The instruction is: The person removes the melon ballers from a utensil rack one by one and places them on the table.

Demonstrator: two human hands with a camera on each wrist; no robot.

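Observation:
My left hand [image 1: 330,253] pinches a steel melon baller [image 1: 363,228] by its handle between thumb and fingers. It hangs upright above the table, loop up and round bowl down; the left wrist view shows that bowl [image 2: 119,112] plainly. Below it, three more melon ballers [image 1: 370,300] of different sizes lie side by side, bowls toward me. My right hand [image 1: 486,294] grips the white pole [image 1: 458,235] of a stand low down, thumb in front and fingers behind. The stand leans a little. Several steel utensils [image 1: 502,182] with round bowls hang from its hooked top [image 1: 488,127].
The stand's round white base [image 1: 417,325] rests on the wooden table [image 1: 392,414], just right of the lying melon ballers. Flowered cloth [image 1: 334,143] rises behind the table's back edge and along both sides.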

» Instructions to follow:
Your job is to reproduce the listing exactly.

» Output of the exercise:
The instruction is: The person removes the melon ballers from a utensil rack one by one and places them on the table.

Demonstrator: two human hands with a camera on each wrist; no robot.

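Observation:
My left hand [image 1: 330,253] pinches a steel melon baller [image 1: 363,228] by its handle between thumb and fingers. It hangs upright above the table, loop up and round bowl down; the left wrist view shows that bowl [image 2: 119,112] plainly. Below it, three more melon ballers [image 1: 370,300] of different sizes lie side by side, bowls toward me. My right hand [image 1: 486,294] grips the white pole [image 1: 458,235] of a stand low down, thumb in front and fingers behind. The stand leans a little. Several steel utensils [image 1: 502,182] with round bowls hang from its hooked top [image 1: 488,127].
The stand's round white base [image 1: 417,325] rests on the wooden table [image 1: 392,414], just right of the lying melon ballers. Flowered cloth [image 1: 334,143] rises behind the table's back edge and along both sides.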

Nothing else is required to finish the exercise.